Bow Wow did his last interview around 12:30 p.m., while leaving the concert venue. The screaming fans couldn't compose themselves even in the sweltering heat. After making his rounds along the inside of the fence in humid 90-degree temperatures, touching arms and shaking hands, Bow Wow got into his car.

Teenage girls started screaming, "Teresa! Teresa! Teresa Caldwell!" Caldwell, Bow Wow's mother, walked around the fence collecting scraps of paper to give to Bow Wow to sign while sitting in his black SUV. They stayed an extra 20 minutes so Bow Wow could sign the autographs and Teresa could hand-deliver each one back to the fans.

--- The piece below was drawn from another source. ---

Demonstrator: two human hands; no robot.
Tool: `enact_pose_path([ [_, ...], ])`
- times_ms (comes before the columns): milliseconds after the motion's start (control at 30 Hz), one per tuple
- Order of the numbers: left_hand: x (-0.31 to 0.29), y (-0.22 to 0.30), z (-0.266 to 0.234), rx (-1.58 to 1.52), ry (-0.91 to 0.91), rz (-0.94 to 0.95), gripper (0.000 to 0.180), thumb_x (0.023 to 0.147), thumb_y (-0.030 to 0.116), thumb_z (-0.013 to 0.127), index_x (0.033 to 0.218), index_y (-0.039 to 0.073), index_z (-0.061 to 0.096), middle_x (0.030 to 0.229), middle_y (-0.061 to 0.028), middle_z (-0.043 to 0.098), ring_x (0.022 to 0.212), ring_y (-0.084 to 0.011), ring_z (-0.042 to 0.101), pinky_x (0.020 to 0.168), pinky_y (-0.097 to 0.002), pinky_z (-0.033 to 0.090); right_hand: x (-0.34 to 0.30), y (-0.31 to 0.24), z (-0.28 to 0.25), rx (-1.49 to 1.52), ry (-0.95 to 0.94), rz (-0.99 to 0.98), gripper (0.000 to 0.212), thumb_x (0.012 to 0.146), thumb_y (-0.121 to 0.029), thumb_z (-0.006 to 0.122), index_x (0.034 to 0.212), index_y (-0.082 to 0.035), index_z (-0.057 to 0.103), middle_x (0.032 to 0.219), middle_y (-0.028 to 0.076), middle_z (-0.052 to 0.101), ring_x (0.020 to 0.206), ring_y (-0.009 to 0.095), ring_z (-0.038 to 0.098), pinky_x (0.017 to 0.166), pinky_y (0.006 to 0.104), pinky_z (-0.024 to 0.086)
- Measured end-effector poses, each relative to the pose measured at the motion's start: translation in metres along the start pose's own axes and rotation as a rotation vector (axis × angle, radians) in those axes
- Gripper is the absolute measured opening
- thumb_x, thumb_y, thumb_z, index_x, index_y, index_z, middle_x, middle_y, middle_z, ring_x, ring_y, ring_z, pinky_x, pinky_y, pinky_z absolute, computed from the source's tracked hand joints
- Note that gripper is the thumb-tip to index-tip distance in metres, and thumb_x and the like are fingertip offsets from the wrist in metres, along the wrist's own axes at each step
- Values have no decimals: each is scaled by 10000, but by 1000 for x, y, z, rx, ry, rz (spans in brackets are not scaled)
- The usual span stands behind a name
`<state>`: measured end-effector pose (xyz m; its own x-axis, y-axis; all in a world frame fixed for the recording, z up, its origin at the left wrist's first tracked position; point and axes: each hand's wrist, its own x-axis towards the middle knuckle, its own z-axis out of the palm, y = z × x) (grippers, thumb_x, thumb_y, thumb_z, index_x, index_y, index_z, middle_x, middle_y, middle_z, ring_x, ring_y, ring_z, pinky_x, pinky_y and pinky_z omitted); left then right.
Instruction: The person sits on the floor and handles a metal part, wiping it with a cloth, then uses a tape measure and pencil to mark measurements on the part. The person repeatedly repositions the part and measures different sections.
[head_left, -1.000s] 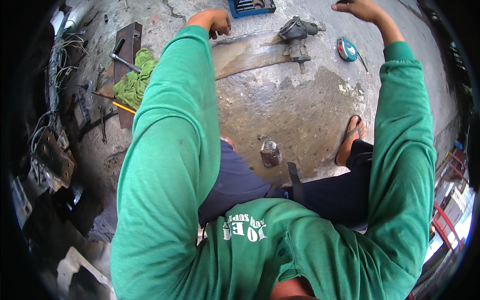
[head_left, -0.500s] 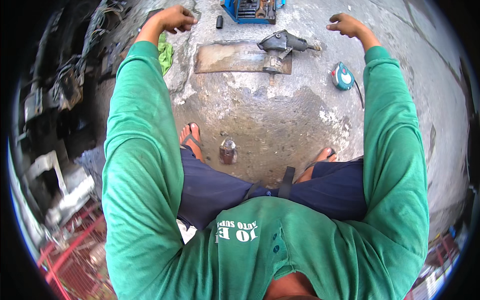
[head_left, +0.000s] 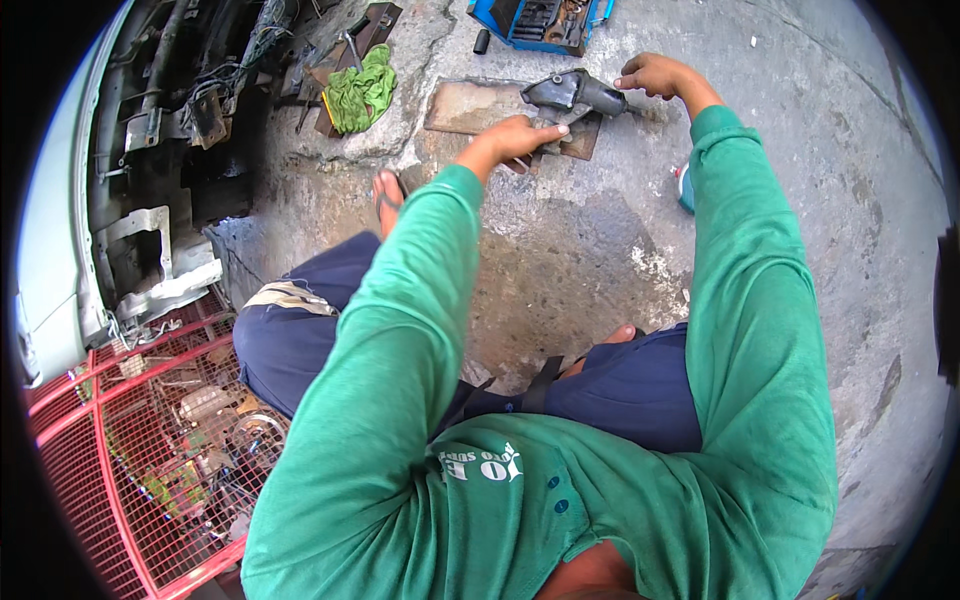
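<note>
A dark grey metal gear housing [head_left: 560, 90] with a short cylindrical arm lies on a flat rusty sheet [head_left: 470, 105] on the concrete. My left hand [head_left: 512, 140] is at its lower neck, thumb stretched along it and the other fingers curled beneath, partly hidden. Over the right end of the cylindrical arm is my right hand [head_left: 660, 76]. Its thumb and forefinger are apart; whether the fingertips touch the metal is unclear. A teal and white tape measure [head_left: 686, 188] shows partly past my right sleeve.
A blue toolbox [head_left: 545, 45] with sockets stands beyond the housing, a black socket [head_left: 482, 41] beside it. Left of the sheet, a green rag [head_left: 360, 92] lies by a brown box [head_left: 375, 25]. Vehicle parts and a red mesh cage [head_left: 150, 400] line the left side.
My left hand has come right and down onto the housing. My right hand has moved left to its end. The view has shifted, showing more of the cage; the bottle near my feet is now hidden.
</note>
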<state>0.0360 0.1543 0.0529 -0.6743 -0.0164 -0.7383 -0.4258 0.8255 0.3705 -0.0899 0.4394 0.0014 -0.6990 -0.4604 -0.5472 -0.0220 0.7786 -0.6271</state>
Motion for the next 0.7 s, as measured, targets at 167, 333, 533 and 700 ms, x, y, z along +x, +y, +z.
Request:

Just as he was finishing up, members of the boy groups B2K and IMX pulled up. The screams of the fans were on amp mode. The teen stars greeted each other up with smiles and hugs. With the entire Scream II lineup in place, it was time for another photo opportunity. Now, every girl from 5 to 13 years old was pushing adults and kids aside trying to put all body parts that could fit through the tiny cracks in the gated fence. Chris Stokes, manager for both groups, had an entourage of about 15, which also included the opening act for the show, TG-4, a new teenage girl group.

Lunch Time--At 1:30 p.m., tired and hungry from the long trip, Bow Wow went with his crew to Jillians--an arcade-type restaurant in his downtown hotel--to eat, relax, and play games in between the press conference, interviews, and his dress rehearsal scheduled to begin at 6:15 p.m. Patti Webster, Bow Wow's publicist, says, "He likes places like that. I try to set up his interviews in arcade-type places like Barcodes or Serendipity in New York or amusement parks. We try to make the interviews fun because he is just a teenager. Sometimes we will just take the afternoon off to go shopping at the NBA store. We even had a photo shoot at the beach once so he could go swimming and play in the pool because he doesn't get to do things like that often."

Working Hard for Balance--It's lunch time, but eating and playing games will not be the only thing Bow Wow squeezes in before rehearsal. School on the road is no joke. Bow Wow takes Spanish, Health/P.E., World Cultures, Algebra, English, and Physical Science. His free elective is to keep a daily journal of what he does. He goes to school two to four hours a day, every day, even on the weekends.

It's 4:30 p.m., time to head out for the coliseum. Bow Wow says, "I hope those coming up in the industry can see past the whole Bow Wow thing. I am a regular person. The entertaining is just another side of [me]."

Bow Wow's mother has been by her son's side since the beginning of it all. Bow Wow got started in the industry by rapping and performing at talent shows early on and received his big break when he appeared in Snoop Dogg's Gin and Juice video. Caldwell says that she decided to co-manage her son because she thinks it's important for her to be with him. "I think it is important that parents with teen entertainers definitely manage their child. I am the only one that knows when my child is tired." She says her roles of being a mother and co-manager keep her very busy.

"The mother role is to make sure he succeeds in whatever he does and to make sure he gets his education and goes to college. I've been preaching education for so long, Bow knows that I want him to go to college. Education is the key. I tell Bow I don't want him to be a 30-year-old rapper."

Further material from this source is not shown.